Start of Block
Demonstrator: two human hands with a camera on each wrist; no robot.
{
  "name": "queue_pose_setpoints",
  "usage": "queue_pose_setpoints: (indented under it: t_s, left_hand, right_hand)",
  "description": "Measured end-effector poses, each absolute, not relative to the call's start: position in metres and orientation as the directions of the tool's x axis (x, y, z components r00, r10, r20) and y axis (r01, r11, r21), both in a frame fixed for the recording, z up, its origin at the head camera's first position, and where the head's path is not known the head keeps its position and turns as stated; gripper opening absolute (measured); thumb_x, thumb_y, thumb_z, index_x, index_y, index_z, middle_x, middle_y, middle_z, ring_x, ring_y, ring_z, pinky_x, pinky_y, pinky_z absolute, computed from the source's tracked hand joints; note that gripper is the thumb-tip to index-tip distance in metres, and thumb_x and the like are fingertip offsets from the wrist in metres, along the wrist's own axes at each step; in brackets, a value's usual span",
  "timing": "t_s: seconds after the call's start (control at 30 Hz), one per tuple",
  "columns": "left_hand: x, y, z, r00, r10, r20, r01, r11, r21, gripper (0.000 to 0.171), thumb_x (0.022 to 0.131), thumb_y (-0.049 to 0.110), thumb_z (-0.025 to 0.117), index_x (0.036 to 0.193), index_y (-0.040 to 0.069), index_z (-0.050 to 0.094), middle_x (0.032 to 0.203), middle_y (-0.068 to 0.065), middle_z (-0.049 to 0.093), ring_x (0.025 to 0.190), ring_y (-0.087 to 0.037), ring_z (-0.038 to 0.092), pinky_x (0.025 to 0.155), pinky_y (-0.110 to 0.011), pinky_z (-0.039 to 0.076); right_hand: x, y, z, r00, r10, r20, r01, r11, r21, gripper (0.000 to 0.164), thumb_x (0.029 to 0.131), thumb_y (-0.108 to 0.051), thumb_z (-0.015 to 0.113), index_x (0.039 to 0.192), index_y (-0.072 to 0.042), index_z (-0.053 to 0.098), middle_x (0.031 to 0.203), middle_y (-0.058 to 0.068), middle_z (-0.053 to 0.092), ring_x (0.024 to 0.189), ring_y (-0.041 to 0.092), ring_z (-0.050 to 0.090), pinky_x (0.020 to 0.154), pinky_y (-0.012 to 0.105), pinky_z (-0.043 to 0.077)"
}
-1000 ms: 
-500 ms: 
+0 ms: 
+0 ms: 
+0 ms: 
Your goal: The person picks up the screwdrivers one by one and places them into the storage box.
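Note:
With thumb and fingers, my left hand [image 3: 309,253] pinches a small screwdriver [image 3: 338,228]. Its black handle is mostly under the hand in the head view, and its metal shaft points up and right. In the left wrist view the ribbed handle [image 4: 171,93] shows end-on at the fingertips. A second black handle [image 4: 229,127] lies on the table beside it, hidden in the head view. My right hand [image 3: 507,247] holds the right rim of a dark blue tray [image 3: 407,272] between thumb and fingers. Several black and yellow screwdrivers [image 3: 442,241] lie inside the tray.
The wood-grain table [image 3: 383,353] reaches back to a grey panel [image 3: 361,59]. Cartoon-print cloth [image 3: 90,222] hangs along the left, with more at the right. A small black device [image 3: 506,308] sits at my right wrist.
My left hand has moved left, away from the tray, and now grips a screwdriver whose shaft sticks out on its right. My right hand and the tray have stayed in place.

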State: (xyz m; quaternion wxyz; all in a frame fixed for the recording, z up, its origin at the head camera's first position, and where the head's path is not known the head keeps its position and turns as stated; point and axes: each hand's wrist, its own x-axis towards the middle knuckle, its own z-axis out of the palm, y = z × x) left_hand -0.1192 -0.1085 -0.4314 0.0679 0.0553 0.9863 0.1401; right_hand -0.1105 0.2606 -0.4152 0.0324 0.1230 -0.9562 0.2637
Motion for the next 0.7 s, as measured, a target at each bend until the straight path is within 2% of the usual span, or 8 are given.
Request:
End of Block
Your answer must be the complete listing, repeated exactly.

Demonstrator: two human hands with a camera on each wrist; no robot.
{
  "name": "queue_pose_setpoints",
  "usage": "queue_pose_setpoints: (indented under it: t_s, left_hand, right_hand)",
  "description": "Measured end-effector poses, each absolute, not relative to the call's start: position in metres and orientation as the directions of the tool's x axis (x, y, z components r00, r10, r20) and y axis (r01, r11, r21), both in a frame fixed for the recording, z up, its origin at the head camera's first position, and where the head's path is not known the head keeps its position and turns as stated; gripper opening absolute (measured); thumb_x, thumb_y, thumb_z, index_x, index_y, index_z, middle_x, middle_y, middle_z, ring_x, ring_y, ring_z, pinky_x, pinky_y, pinky_z absolute, computed from the source's tracked hand joints; note that gripper is the thumb-tip to index-tip distance in metres, and thumb_x and the like are fingertip offsets from the wrist in metres, along the wrist's own axes at each step; in brackets, a value's usual span",
  "timing": "t_s: seconds after the call's start (control at 30 Hz), one per tuple",
  "columns": "left_hand: x, y, z, r00, r10, r20, r01, r11, r21, gripper (0.000 to 0.171), thumb_x (0.022 to 0.131), thumb_y (-0.049 to 0.110), thumb_z (-0.025 to 0.117), index_x (0.036 to 0.193), index_y (-0.040 to 0.069), index_z (-0.050 to 0.094), middle_x (0.032 to 0.203), middle_y (-0.068 to 0.065), middle_z (-0.049 to 0.093), ring_x (0.025 to 0.190), ring_y (-0.087 to 0.037), ring_z (-0.038 to 0.092), pinky_x (0.025 to 0.155), pinky_y (-0.110 to 0.011), pinky_z (-0.039 to 0.076); right_hand: x, y, z, r00, r10, r20, r01, r11, r21, gripper (0.000 to 0.164), thumb_x (0.029 to 0.131), thumb_y (-0.108 to 0.051), thumb_z (-0.015 to 0.113), index_x (0.039 to 0.192), index_y (-0.072 to 0.042), index_z (-0.053 to 0.098), middle_x (0.031 to 0.203), middle_y (-0.058 to 0.068), middle_z (-0.053 to 0.092), ring_x (0.024 to 0.189), ring_y (-0.041 to 0.092), ring_z (-0.050 to 0.090), pinky_x (0.020 to 0.154), pinky_y (-0.012 to 0.105), pinky_z (-0.043 to 0.077)"
}
-1000 ms: 
-500 ms: 
+0 ms: 
+0 ms: 
+0 ms: 
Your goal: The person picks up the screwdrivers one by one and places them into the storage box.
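Note:
With thumb and fingers, my left hand [image 3: 309,253] pinches a small screwdriver [image 3: 338,228]. Its black handle is mostly under the hand in the head view, and its metal shaft points up and right. In the left wrist view the ribbed handle [image 4: 171,93] shows end-on at the fingertips. A second black handle [image 4: 229,127] lies on the table beside it, hidden in the head view. My right hand [image 3: 507,247] holds the right rim of a dark blue tray [image 3: 407,272] between thumb and fingers. Several black and yellow screwdrivers [image 3: 442,241] lie inside the tray.
The wood-grain table [image 3: 383,353] reaches back to a grey panel [image 3: 361,59]. Cartoon-print cloth [image 3: 90,222] hangs along the left, with more at the right. A small black device [image 3: 506,308] sits at my right wrist.
My left hand has moved left, away from the tray, and now grips a screwdriver whose shaft sticks out on its right. My right hand and the tray have stayed in place.
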
State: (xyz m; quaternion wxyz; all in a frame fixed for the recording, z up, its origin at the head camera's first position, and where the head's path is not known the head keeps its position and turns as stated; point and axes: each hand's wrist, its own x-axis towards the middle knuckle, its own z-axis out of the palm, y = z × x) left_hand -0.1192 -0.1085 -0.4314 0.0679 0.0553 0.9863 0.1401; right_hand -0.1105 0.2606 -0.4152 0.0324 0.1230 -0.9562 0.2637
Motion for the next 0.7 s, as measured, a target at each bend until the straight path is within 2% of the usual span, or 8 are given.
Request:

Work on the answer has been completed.